*EXERCISE GOAL:* Filter the entries below, keeping only lines with "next".

----------------

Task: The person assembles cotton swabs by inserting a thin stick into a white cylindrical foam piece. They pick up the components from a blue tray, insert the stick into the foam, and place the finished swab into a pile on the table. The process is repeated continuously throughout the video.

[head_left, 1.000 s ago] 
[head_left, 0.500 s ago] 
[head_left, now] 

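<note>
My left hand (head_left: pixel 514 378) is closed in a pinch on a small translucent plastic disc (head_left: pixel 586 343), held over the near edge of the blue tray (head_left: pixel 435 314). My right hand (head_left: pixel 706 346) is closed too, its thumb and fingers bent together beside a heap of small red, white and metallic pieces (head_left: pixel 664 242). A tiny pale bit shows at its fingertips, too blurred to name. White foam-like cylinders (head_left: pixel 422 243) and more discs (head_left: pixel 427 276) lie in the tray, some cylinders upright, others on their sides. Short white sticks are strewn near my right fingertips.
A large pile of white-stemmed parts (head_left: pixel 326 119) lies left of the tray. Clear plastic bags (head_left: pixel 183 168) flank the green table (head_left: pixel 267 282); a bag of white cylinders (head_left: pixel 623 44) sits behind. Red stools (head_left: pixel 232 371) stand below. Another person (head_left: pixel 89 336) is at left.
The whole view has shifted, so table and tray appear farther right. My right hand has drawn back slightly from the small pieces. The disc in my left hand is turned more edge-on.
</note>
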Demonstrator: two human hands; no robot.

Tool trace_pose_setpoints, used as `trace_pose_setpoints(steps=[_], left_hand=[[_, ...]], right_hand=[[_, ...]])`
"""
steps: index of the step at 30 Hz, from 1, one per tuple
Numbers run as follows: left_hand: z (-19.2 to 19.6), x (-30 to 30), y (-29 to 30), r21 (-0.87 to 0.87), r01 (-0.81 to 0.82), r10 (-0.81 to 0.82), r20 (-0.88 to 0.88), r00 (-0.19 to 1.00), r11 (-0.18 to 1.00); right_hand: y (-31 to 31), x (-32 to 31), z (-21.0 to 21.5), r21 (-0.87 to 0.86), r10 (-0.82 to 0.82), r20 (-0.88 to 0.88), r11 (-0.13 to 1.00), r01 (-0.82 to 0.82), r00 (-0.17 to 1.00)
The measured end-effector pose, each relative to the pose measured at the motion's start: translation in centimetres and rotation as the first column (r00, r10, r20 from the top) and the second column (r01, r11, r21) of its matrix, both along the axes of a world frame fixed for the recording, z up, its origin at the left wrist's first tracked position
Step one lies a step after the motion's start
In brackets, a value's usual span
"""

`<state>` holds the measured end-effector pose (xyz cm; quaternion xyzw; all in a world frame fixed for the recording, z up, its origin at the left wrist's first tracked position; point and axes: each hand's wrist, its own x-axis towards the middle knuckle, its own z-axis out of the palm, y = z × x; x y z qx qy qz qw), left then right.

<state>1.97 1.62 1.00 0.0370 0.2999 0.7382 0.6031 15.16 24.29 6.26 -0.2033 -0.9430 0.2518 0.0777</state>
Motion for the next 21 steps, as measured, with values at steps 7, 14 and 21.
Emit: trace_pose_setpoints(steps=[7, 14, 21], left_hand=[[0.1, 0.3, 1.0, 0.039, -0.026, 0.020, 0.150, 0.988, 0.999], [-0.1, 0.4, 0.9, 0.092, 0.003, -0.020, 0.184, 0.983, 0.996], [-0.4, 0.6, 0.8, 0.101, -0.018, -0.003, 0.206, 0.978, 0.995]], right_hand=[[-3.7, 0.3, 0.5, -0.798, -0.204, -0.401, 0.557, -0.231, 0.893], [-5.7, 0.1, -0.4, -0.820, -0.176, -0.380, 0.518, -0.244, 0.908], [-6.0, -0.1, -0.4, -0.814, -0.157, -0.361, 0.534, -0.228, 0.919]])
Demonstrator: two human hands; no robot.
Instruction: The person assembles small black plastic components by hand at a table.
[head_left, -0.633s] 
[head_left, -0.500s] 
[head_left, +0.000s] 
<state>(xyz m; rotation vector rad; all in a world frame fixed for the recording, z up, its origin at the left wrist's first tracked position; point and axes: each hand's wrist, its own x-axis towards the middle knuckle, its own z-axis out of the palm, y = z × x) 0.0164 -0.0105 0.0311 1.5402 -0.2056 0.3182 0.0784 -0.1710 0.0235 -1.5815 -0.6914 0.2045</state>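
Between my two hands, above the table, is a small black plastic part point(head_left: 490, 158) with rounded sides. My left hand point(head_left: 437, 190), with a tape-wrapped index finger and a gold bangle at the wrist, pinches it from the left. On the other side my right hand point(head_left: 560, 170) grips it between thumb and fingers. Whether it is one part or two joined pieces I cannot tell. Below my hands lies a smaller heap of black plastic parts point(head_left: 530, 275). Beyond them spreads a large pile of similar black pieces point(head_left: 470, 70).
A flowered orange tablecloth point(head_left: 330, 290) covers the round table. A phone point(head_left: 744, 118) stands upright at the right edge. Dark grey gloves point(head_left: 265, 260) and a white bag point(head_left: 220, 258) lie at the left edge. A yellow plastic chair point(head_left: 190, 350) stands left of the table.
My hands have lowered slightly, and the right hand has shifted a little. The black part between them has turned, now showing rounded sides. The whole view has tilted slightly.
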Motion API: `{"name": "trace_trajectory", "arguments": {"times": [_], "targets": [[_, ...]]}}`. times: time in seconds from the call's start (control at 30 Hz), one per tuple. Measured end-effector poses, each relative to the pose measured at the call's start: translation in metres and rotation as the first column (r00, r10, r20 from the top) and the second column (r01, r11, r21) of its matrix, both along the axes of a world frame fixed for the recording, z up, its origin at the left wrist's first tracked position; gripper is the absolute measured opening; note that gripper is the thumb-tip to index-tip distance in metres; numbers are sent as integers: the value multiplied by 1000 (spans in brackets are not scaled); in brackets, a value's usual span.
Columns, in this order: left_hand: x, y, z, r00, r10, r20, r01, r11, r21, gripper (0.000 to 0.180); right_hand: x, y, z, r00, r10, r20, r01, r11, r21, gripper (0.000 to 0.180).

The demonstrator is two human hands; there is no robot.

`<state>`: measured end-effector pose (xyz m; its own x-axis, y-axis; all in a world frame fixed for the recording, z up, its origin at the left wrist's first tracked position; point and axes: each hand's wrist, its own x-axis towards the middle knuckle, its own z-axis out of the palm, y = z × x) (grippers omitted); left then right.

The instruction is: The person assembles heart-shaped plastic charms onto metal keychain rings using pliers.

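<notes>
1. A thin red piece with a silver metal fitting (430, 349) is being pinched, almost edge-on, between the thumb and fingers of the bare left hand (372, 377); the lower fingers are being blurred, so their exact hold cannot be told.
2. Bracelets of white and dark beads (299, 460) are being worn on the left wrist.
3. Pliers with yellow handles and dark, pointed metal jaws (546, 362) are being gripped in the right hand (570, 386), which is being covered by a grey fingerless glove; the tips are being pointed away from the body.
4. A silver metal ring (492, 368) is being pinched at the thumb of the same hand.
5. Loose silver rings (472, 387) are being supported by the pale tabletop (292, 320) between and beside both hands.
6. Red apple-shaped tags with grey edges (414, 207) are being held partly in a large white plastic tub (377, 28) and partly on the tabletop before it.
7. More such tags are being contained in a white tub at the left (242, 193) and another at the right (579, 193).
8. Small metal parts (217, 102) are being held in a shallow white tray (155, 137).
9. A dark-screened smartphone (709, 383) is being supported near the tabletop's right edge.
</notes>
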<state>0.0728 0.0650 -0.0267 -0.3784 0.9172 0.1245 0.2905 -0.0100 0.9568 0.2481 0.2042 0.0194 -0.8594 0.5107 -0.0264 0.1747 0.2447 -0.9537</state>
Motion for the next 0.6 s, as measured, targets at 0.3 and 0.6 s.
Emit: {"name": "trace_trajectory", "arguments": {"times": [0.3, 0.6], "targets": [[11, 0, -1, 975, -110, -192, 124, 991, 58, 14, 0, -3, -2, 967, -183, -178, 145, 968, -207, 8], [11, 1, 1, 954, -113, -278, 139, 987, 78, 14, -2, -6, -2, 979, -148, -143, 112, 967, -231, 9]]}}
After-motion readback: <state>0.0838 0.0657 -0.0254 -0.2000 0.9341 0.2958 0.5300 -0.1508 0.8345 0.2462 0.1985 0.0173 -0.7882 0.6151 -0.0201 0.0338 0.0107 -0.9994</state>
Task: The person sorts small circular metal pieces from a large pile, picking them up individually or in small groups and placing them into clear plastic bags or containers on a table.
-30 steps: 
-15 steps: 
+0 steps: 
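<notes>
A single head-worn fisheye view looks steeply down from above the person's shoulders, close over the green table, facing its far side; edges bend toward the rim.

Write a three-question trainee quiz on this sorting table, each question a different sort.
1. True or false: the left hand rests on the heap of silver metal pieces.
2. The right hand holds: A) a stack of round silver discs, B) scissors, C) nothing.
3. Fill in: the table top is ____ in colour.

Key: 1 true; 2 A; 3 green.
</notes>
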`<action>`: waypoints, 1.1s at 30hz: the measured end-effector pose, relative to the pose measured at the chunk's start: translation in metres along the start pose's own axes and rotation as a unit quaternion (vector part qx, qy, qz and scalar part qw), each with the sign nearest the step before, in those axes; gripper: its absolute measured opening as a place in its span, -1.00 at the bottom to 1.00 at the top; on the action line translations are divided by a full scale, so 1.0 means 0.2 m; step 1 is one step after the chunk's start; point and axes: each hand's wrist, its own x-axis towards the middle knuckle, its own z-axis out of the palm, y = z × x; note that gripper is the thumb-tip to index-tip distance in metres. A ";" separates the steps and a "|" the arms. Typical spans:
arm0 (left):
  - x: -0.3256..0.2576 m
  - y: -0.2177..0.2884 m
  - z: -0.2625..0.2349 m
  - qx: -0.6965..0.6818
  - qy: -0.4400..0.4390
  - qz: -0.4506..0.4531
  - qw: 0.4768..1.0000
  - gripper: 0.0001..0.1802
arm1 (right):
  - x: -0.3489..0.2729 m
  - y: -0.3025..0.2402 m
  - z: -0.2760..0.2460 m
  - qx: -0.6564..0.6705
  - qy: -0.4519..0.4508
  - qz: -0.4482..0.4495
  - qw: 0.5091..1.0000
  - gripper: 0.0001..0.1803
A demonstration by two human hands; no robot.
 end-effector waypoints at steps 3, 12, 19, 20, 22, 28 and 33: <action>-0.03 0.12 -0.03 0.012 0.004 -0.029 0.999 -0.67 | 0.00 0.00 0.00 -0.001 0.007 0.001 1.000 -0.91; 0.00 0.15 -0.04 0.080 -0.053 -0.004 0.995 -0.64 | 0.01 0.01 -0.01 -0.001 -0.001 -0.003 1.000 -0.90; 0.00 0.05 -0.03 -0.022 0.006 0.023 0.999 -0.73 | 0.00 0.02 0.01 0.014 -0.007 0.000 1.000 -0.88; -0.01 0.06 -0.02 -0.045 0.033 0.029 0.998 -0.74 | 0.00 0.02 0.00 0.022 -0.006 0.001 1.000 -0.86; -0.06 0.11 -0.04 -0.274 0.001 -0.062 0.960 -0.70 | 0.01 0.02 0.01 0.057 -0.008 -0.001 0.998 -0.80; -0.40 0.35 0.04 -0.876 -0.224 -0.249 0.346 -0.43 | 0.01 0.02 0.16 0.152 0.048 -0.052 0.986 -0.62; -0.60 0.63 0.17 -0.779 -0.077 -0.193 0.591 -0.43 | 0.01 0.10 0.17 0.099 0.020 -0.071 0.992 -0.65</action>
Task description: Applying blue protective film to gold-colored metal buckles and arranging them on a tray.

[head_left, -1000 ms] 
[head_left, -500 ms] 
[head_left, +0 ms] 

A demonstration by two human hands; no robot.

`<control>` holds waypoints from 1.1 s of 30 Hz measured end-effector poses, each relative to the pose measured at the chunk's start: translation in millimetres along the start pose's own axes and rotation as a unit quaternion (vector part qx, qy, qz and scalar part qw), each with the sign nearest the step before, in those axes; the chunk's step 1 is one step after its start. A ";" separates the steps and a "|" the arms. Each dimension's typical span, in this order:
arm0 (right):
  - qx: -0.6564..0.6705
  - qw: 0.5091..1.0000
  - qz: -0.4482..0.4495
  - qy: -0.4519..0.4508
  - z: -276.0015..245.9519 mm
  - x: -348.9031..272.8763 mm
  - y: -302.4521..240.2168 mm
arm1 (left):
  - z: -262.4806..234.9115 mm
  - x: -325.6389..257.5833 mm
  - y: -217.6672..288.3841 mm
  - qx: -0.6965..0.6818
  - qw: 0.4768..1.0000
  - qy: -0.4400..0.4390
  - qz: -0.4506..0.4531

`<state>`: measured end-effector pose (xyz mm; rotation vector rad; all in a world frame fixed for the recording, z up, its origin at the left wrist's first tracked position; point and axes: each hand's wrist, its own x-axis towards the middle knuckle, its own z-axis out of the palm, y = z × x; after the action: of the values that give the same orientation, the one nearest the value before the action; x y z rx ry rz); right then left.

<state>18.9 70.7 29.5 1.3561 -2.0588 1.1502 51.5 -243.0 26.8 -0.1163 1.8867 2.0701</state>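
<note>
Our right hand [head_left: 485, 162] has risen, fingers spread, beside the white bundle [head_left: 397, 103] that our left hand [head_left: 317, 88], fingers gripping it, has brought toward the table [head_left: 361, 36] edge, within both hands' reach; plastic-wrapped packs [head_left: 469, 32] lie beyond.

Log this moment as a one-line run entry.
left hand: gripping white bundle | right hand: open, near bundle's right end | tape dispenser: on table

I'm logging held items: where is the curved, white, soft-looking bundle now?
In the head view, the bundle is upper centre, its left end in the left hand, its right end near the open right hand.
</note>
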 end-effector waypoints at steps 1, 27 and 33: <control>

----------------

*SOLUTION TO THIS PROBLEM:*
Motion for the next 21 steps, as measured, with values at steps 7, 14 and 21.
Motion for the next 0.6 s, as measured, targets at 0.3 and 0.6 s.

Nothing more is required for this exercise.